2. All orders for treatment shall be in writing, legible, timed, dated, and signed by the treating practitioner or physician practitioner involved in care or covering. Verbal orders may be written and signed by the Licensed Vocational or Registered Nurse. Pharmacists may accept verbal orders for medication and licensed technologists, therapists, or registered dietitians may accept verbal orders in their are of discipline. The verbal order shall read "V.O.R. by Dr. (name) and timed, dated, and signed by the receiving staff person.
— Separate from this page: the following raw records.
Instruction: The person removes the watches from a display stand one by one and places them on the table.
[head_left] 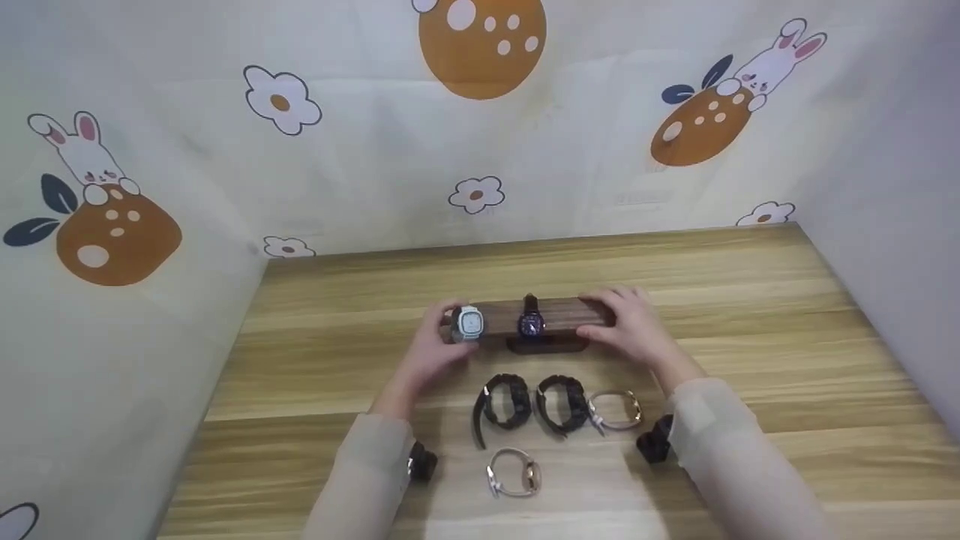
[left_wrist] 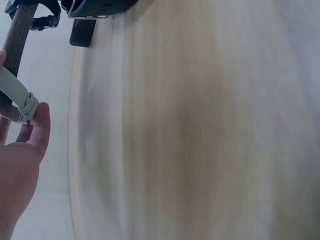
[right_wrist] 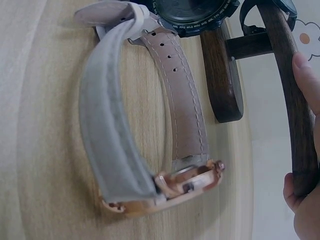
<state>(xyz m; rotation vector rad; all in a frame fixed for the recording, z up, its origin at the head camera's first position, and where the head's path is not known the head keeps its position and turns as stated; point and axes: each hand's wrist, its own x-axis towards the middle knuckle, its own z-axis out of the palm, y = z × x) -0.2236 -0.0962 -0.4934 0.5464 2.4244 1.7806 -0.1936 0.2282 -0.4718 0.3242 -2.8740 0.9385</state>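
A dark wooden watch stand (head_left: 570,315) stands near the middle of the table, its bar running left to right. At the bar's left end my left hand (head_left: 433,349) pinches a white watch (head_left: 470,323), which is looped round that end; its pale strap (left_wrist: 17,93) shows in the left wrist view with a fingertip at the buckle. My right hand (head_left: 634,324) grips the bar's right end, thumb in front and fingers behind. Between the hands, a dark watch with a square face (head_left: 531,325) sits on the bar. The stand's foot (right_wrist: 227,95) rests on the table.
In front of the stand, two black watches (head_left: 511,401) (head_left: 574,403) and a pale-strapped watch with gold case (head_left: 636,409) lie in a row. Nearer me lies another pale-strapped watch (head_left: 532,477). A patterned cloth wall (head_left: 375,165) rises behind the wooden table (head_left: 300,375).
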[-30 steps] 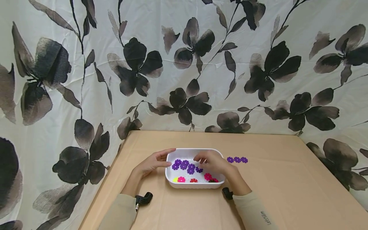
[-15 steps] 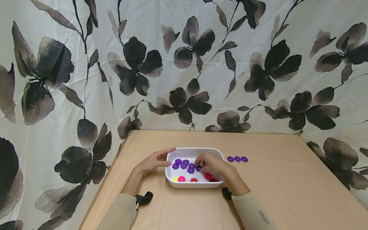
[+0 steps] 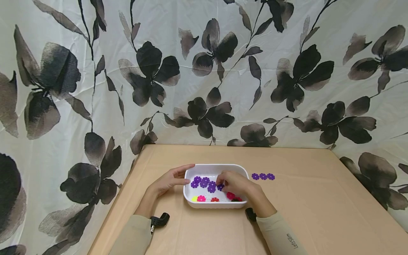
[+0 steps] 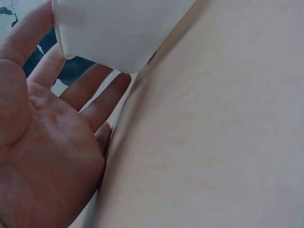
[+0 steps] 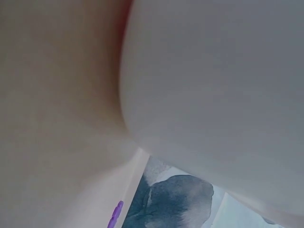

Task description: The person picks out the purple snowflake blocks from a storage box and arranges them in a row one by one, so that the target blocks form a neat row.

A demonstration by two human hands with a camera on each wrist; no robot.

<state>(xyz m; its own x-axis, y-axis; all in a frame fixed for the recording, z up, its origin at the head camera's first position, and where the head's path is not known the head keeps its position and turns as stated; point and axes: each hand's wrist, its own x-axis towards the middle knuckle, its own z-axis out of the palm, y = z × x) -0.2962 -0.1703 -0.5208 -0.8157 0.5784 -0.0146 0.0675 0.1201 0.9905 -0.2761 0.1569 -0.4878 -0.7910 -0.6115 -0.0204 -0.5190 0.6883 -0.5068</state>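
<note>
A white plastic tray (image 3: 216, 205) holds several purple flower-shaped discs (image 3: 204, 182). My left hand (image 3: 169, 181) grips its left end, thumb over the rim and index finger at the back corner. In the left wrist view the other fingers lie along the tray's outer wall (image 4: 114, 33). My right hand (image 3: 234, 182) reaches in over the right side, fingers curled down, and pinches a purple flower disc (image 3: 220, 187) close over the tray floor. Only the tray's outer wall (image 5: 213, 95) fills the right wrist view, with that hand's fingers hidden.
Three purple discs (image 3: 262, 176) lie in a row on the tan table (image 3: 312, 198), right of the tray. Along the tray's front wall are pink (image 3: 201, 198), red (image 3: 215, 199) and yellow discs (image 3: 194, 199). A floral curtain (image 3: 204, 81) hangs behind the table.
My right hand's fingertips have come down onto the purple disc at the right of the group and curled closer together. The left hand and the tray have stayed in place.
</note>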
All orders shall be signed by a physician within forty-eight (48) hours.
Verbal/telephone orders are to be used infrequently and only when the member is not physically present to write an order or in an emergency situation.

Interview with staff # 31 on 7/3/2013 at 11:00 am confirmed the findings.

Based on interview and record review the facility failed to ensure residents had the capability to receive and send mail promptly on weekends.
This deficient practice had the potential to affect all residents admitted into swing bed status.
Findings include:
Review of an undated "Swing Bed Patient Rights" revealed an elderly person may send and receive unopened mail, and the person providing services shall ensure that the individual 's mail was sent and delivered promptly.
During an interview on 07/03/13 at 8:22 a.m., Staff #s' 4 and 8 reported the normal mail delivery service for the community was Monday- Saturday. They reported there was no one designated to deliver or accept mail for residents on Saturdays in the facility. The residents had to wait to Monday to get their mail. Staff #4 reported she would check with the CEO (Chief Executive Officer) to make sure this was the case.
During an interview on 07/03/13 at 9:25 a.m., Staff #4 reported no one received the mail on Saturdays for the residents. The facility would have to get a drop or post office box for the resident' s mail to correct the problem.